Anonymous lambdas, as implemented in mainstream procedural languages of today (Python, Java, C++) are there to solve particular problems of the language. In Prolog, swapping the position of arguments is a real thing. For example, if you need to use arg/3 to get the arguments of a term at positions coming from a list:

?- T = t(a, b, c, d, e),
   maplist([Pos, Val]>>arg(Pos, T, Val), [1, 3, 5], Vals).
T = t(a, b, c, d, e),
Vals = [a, c, e].

You couldn’t do this without a lambda or a helper predicate, and the usefulness of a helper predicate in this particular case is relatively low. Especially because many built-in predicates are true relations, it is relatively common that in one case you’d like to bind one particular argument, and in another case another argument.

I toyed with the concept of “literate programming” (as first described by Donald Knuth). My personal verdict on the topic is: for writing code, literate programming is only good as a weapon against deficiencies of the language and the tooling around it. (This, btw, is in strong contrast to using code to obtain results: there, literate programming really shines; the concept of a “notebook” is by now somewhat mainstream).

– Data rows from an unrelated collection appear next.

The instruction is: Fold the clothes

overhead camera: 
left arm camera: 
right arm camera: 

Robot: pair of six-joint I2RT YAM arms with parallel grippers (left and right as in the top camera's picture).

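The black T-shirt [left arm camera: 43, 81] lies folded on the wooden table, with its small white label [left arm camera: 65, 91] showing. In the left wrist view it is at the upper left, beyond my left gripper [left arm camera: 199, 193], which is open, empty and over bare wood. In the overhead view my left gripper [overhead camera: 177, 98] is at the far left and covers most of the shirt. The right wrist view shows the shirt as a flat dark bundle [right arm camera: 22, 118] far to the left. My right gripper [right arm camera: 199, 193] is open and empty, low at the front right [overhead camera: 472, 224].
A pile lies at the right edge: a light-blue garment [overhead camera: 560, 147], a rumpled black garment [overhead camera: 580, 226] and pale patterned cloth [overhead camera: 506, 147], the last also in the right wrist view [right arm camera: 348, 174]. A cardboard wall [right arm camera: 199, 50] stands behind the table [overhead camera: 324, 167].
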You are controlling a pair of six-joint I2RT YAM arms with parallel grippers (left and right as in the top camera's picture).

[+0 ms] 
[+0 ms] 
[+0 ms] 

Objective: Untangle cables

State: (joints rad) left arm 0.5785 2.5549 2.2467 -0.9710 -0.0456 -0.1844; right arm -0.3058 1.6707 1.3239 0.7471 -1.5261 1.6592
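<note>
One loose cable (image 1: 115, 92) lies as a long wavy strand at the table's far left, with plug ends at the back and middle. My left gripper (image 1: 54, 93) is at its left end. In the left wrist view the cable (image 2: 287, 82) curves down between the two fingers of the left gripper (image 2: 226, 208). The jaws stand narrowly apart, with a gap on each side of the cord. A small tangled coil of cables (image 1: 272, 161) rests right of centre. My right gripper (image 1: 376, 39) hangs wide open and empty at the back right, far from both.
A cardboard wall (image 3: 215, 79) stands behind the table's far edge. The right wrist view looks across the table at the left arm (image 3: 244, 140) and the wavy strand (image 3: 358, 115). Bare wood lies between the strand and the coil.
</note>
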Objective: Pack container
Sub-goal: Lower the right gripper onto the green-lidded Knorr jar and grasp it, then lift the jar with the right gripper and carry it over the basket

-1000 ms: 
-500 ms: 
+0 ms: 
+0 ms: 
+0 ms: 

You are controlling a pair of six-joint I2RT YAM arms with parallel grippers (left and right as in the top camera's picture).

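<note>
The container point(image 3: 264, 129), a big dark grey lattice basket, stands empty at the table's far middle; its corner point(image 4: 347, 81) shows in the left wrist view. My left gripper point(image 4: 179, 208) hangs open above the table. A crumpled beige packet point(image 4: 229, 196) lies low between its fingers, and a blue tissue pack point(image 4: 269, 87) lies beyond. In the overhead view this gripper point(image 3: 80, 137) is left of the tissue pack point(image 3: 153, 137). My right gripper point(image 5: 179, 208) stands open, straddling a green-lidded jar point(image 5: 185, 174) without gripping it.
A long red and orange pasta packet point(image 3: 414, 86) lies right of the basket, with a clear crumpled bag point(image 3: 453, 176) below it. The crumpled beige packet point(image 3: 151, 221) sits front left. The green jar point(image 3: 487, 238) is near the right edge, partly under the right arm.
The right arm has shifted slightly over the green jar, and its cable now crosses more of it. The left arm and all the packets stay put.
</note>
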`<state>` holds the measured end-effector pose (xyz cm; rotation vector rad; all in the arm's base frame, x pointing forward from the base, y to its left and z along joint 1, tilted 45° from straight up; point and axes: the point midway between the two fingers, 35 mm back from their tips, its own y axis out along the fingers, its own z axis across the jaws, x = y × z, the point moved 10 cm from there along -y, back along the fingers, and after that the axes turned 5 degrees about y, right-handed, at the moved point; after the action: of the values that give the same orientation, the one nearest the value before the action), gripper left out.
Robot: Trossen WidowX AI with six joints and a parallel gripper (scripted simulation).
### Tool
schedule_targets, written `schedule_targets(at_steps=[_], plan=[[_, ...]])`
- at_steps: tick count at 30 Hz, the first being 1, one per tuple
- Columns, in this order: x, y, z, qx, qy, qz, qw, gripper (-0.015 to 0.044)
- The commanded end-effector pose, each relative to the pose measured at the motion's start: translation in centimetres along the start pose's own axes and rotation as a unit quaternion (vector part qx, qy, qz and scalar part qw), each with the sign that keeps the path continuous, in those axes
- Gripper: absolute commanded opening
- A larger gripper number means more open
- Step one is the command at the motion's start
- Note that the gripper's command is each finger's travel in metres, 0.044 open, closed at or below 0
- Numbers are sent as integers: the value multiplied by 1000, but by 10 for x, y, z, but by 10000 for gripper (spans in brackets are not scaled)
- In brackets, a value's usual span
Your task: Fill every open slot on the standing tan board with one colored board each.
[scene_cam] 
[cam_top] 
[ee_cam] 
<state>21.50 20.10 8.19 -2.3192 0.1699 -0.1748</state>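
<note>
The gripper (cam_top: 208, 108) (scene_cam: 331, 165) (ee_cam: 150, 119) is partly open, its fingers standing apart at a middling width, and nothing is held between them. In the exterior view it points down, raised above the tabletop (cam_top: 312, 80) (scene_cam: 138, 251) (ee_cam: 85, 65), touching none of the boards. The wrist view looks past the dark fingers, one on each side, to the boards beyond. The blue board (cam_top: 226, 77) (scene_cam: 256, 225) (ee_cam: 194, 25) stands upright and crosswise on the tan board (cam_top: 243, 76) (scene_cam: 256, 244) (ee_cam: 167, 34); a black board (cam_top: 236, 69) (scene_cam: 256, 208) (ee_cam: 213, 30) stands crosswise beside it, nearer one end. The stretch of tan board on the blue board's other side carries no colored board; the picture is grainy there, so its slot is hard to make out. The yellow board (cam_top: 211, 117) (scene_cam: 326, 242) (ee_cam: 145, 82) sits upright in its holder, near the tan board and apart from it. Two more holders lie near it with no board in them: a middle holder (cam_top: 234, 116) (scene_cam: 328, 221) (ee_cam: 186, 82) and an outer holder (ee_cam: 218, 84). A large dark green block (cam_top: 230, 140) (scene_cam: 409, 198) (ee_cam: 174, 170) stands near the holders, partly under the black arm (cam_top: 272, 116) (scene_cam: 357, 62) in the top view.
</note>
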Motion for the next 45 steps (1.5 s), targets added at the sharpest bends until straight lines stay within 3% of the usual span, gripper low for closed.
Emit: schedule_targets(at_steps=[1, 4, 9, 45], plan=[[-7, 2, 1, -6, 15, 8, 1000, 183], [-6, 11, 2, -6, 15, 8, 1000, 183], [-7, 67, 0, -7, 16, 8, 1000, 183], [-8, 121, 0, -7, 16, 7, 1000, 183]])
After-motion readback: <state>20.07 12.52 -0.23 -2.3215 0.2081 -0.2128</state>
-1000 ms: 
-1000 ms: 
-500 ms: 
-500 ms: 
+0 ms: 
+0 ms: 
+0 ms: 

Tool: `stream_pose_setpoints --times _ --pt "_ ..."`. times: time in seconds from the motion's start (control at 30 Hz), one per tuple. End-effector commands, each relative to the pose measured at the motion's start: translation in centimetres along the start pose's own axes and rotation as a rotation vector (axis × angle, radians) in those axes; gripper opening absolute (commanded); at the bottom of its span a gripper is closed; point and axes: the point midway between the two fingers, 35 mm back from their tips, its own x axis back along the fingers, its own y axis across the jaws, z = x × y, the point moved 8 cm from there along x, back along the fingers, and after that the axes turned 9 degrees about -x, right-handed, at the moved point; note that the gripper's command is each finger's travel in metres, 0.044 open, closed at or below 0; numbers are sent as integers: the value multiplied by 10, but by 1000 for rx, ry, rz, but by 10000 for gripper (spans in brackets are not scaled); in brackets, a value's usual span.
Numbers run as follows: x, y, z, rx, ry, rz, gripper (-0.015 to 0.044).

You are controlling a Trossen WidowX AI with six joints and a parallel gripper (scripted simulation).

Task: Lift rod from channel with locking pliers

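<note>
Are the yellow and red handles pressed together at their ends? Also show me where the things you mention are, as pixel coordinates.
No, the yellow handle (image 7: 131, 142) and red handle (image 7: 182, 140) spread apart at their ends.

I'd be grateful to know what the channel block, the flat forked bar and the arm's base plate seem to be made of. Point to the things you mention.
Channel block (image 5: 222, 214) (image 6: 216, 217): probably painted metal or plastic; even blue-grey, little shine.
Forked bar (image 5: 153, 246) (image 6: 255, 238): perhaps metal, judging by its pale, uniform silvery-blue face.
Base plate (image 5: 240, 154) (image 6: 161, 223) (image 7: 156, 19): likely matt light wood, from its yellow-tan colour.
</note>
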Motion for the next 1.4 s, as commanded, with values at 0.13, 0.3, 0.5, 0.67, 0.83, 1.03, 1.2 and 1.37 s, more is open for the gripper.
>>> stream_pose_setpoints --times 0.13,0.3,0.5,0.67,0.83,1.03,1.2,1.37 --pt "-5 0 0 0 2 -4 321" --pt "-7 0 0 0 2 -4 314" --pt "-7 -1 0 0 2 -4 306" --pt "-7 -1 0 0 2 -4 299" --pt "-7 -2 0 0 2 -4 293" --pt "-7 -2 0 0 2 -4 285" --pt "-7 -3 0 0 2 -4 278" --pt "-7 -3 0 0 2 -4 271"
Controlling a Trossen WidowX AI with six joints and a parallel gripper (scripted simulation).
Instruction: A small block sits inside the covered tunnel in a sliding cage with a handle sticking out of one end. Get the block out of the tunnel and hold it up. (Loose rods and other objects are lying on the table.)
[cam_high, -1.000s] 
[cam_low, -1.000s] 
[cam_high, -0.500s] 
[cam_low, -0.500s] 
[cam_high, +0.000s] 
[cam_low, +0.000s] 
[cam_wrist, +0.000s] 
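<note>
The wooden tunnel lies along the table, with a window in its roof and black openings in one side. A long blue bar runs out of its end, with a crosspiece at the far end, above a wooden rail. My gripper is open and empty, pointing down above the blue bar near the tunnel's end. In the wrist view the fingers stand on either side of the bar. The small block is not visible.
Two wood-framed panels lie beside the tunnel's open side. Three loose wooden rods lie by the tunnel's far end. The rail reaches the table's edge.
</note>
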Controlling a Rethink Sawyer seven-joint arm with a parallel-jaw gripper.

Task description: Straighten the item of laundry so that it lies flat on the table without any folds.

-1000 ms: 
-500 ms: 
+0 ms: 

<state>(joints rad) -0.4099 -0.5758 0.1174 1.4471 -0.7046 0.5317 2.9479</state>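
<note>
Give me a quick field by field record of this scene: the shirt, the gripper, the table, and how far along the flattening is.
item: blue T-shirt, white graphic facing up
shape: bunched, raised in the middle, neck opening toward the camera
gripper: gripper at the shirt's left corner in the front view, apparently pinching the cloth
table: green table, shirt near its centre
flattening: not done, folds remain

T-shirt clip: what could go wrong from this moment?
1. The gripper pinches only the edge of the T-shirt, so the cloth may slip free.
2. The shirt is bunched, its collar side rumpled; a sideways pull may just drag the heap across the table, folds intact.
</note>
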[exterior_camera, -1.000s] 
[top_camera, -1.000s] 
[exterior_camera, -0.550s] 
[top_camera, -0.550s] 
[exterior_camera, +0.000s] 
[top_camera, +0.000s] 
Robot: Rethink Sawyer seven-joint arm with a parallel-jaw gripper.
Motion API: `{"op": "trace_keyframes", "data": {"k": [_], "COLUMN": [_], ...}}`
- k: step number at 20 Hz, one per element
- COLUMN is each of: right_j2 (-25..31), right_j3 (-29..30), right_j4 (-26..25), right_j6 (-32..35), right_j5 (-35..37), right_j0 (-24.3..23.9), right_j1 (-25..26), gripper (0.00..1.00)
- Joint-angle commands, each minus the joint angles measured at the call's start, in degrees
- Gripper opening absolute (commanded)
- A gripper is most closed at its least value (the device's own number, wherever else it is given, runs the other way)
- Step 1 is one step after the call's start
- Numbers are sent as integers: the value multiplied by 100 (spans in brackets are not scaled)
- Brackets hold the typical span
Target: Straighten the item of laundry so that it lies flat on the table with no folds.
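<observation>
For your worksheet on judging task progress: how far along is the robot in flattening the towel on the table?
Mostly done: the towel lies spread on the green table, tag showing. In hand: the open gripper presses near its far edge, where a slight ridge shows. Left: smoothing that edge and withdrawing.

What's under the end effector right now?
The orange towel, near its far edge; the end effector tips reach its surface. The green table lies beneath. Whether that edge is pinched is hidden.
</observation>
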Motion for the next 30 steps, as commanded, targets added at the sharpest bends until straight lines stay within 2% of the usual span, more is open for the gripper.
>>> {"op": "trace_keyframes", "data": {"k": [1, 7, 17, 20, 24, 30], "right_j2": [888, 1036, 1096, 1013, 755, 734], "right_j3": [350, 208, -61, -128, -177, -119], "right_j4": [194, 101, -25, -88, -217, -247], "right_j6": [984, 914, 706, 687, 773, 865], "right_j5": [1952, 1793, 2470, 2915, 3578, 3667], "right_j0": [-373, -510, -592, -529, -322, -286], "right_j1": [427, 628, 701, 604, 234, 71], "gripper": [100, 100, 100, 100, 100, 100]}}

SWI-Prolog allows a programming style that supports and encourages the programmer in truly writing self-documenting code. Many people have tried it with many languages; there is a lot of text written on the subject; still, for all kinds of practical reasons, self-documenting code is too difficult with mainstream languages.

Helper predicates are one example of self-documenting code encouraged by the language Prolog and the SWI-Prolog implementation.

I hope I am not just saying things that everyone already knows.

In the case of Python in particular, I still prefer to define a function for any non-trivial expression used inside a list comprehension. But Python is by now very widely used and I have already noticed that “best practices” have started diverging. In other words, depending on who you write code with, people have different opinions on what is “good” and what is “not so good”. From what I have seen, C++ has been there for decades. Even differences between compilers have strong influence on “coding style”.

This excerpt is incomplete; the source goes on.